**WHAT YOU NEED TO DO:** Draw out every line with the word "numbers" from the listing below.

**DATA EXTRACT:**
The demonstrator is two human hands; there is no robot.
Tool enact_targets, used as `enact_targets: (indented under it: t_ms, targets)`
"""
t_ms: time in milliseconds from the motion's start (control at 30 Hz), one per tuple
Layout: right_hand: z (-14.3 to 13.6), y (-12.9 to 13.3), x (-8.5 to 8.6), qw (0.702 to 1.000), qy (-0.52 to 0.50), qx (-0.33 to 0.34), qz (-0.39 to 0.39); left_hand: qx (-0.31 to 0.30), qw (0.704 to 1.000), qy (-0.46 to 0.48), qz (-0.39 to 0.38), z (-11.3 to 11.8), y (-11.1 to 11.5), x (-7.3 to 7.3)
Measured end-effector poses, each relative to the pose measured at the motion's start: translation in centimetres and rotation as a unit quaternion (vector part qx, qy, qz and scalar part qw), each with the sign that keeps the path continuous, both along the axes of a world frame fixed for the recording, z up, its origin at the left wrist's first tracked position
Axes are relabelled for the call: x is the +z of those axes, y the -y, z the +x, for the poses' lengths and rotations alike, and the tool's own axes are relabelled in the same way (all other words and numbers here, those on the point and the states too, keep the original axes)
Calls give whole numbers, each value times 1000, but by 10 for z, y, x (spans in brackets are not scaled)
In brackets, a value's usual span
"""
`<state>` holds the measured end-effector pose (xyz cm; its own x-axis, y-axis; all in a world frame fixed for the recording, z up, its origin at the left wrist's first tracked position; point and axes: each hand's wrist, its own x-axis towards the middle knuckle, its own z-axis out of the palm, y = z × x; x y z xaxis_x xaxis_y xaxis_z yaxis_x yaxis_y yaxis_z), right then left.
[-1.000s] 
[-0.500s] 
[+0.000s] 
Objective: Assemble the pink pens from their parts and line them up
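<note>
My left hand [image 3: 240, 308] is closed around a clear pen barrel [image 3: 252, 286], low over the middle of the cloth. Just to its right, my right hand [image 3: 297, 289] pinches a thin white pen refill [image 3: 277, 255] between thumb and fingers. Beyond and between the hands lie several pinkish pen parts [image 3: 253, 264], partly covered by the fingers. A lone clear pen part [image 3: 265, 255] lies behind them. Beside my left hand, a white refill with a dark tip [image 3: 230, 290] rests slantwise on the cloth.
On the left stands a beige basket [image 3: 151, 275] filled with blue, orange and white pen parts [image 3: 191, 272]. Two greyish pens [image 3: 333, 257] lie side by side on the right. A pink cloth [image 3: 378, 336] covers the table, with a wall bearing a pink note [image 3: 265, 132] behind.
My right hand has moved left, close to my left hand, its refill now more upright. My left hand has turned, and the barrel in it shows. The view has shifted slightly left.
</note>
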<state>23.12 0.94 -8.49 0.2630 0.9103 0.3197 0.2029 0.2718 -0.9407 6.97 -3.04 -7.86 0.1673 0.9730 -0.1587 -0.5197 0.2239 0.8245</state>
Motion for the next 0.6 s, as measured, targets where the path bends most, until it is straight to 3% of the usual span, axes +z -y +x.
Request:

**SOLVED PROBLEM:**
Axes are relabelled for the call: x is the +z of those axes, y the -y, z the +x, for the poses' lengths and rotations alike, and the tool's own axes are relabelled in the same way (all other words and numbers here, those on the point and the states too, keep the original axes)
Calls give whole numbers, each value times 1000, but by 10 for z, y, x (spans in brackets are not scaled)

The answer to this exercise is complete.